Please transcribe the data that follows exactly, from its first line through the line that contains "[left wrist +".

PROVIDED DATA Block Start

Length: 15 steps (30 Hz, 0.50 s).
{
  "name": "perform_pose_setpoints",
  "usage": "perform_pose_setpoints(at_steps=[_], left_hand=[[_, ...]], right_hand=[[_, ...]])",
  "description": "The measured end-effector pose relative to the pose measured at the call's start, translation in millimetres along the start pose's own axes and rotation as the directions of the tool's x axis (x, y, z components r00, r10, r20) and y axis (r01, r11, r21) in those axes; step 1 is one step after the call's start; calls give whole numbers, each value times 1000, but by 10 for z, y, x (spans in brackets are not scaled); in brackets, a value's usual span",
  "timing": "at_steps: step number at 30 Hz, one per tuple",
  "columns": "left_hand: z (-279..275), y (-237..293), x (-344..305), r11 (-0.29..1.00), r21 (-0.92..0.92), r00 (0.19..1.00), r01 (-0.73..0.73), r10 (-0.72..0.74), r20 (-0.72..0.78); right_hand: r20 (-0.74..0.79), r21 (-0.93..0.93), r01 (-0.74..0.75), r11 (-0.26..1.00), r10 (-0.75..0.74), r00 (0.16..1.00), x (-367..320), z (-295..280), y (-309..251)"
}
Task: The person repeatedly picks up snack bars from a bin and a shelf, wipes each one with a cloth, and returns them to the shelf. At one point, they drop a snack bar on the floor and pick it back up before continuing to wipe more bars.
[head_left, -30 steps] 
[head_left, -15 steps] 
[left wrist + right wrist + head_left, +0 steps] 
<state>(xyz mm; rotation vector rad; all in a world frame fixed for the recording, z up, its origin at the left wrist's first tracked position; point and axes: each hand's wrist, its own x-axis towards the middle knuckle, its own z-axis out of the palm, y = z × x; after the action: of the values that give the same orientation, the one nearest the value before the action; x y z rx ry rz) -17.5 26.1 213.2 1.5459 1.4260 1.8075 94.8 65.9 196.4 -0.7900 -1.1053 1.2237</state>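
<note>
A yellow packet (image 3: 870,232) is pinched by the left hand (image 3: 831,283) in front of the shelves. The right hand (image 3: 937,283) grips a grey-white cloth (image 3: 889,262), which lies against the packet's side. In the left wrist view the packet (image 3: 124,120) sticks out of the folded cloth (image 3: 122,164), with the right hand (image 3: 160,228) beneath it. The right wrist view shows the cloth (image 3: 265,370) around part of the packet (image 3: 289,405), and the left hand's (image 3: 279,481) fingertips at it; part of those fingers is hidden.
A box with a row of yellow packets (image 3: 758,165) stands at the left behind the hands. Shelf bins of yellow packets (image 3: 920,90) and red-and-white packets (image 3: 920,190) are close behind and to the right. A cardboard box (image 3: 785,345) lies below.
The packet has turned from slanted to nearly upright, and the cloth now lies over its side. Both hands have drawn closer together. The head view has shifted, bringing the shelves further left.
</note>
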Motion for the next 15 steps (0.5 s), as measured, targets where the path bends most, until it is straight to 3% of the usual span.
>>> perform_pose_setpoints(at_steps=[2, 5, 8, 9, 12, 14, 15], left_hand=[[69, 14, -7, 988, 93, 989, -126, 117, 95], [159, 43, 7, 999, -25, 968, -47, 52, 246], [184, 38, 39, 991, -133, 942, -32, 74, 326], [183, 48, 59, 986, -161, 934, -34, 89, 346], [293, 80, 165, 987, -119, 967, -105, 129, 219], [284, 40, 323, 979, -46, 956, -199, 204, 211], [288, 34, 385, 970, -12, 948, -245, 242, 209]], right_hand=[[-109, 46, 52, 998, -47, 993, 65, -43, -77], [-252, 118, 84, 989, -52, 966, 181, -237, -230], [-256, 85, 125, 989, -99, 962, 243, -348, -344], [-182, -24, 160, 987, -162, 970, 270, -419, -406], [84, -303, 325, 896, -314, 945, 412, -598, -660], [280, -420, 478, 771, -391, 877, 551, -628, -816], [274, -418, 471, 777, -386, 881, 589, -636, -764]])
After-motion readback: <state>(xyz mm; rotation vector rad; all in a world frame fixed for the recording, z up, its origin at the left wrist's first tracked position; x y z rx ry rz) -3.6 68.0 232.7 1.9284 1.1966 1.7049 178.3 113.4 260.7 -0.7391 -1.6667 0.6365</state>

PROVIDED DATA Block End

SOLVED EXERCISE
Length: 15 steps (30 Hz, 0.50 s).
{
  "name": "perform_pose_setpoints",
  "usage": "perform_pose_setpoints(at_steps=[_], left_hand=[[_, ...]], right_hand=[[_, ...]])",
  "description": "The measured end-effector pose relative to the pose measured at the call's start, translation in millimetres along the start pose's own axes and rotation as the directions of the tool's x axis (x, y, z components r00, r10, r20) and y axis (r01, r11, r21) in those axes; step 1 is one step after the call's start; calls give whole numbers, each value times 1000, but by 10 for z, y, x (spans in brackets are not scaled); in brackets, a value's usual span",
  "timing": "at_steps: step number at 30 Hz, one per tuple",
  "columns": "left_hand: z (-279..275), y (-237..293), x (-344..305), r11 (-0.29..1.00), r21 (-0.92..0.92), r00 (0.19..1.00), r01 (-0.73..0.73), r10 (-0.72..0.74), r20 (-0.72..0.78); right_hand: r20 (-0.74..0.79), r21 (-0.93..0.93), r01 (-0.74..0.75), r11 (-0.26..1.00), r10 (-0.75..0.74), r00 (0.16..1.00), x (-367..320), z (-295..280), y (-309..251)"
}
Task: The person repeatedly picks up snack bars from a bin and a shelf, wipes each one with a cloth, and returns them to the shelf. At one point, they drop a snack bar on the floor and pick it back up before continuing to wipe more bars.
[head_left, -30 steps] 
[head_left, -15 steps] 
[left wrist + right wrist + head_left, +0 steps] 

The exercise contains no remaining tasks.